Even though I know I can fire my therapist, it's very hard for me to do, because I don't think there's someone better out there, or that I can judge that effectively, and intakes are more expensive than regular sessions. Most of my therapists have been mediocre, but my psych-meds people have mostly been bad. Everyone is just really invested in me being normal and healthy at bottom. Maybe it's because I am, and I think I'm supposed to feel better, but it's mostly disorienting.

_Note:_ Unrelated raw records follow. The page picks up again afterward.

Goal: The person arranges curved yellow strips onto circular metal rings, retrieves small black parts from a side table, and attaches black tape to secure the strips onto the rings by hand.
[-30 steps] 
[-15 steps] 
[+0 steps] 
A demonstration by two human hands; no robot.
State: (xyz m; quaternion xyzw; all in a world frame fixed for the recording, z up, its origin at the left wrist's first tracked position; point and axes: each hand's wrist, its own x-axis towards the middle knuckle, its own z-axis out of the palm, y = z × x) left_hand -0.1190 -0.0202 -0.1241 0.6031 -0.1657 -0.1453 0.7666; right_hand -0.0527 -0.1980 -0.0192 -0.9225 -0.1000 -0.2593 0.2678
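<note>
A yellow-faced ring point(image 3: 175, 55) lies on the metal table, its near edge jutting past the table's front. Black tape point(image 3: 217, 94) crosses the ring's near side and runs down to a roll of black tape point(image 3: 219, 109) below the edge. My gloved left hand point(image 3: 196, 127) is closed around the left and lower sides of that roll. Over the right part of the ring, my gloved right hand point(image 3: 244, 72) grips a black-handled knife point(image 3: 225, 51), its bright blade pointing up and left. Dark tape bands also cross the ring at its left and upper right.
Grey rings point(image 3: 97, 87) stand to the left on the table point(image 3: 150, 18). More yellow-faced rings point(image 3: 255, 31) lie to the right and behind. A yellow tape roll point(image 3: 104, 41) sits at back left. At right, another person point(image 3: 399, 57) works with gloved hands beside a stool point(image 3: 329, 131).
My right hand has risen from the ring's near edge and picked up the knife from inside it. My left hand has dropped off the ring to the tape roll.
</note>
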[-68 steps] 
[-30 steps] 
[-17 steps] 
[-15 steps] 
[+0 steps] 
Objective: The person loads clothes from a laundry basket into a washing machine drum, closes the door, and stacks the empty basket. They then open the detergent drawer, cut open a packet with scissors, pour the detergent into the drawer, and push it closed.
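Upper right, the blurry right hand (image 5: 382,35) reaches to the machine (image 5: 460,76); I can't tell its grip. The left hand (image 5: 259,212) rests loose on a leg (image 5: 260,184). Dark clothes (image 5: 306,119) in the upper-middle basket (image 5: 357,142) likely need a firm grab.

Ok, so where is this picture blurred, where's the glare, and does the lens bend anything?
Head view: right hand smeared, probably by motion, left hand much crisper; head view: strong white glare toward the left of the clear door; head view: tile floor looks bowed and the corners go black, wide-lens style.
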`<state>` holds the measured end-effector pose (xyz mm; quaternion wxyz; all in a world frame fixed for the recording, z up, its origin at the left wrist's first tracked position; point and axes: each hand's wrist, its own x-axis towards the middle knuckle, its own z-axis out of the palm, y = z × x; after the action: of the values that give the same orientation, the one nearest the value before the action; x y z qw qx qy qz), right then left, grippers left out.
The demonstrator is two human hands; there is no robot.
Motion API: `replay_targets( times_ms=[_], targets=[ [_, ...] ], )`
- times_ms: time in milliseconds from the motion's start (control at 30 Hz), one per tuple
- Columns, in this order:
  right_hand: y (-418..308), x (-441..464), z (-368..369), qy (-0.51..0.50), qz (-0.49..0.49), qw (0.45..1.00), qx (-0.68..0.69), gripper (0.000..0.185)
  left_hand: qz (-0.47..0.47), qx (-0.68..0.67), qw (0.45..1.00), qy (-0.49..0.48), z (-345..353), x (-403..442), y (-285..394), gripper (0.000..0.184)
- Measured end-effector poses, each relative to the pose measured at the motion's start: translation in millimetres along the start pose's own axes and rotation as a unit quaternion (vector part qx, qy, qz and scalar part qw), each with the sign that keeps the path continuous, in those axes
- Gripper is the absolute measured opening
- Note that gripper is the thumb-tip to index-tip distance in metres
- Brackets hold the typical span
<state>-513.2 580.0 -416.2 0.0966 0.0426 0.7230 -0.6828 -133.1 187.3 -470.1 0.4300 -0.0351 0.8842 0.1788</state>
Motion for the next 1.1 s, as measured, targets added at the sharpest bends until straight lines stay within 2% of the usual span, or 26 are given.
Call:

It's been theorized that I'm an empath, but if it's true then I've buried it really thoroughly. Of course, I did manage to create shields so strong that they were hurting me, so that's less outside the realm of possibility than it should be, but I'd think that taking down those shields would've also unburied the empathy. But I'm very good at forgetting things.

(no subject)

Date: 2015-07-12 11:19 pm (UTC)
ext_74: Baron Samadai in cat form (BrainStorm)
From: [identity profile] siliconshaman.livejournal.com
There is also this odd thing about CBT ... it only really works well on people who haven't got any idea what CBT is. [No, I don't know why, and reading around, I'm not sure anyone else does either, there's a lot of hand-waving terms like naive presupposition and cognitive bias etc].

Which adds up to the same as possibility 1, but with the cause and effect reversed.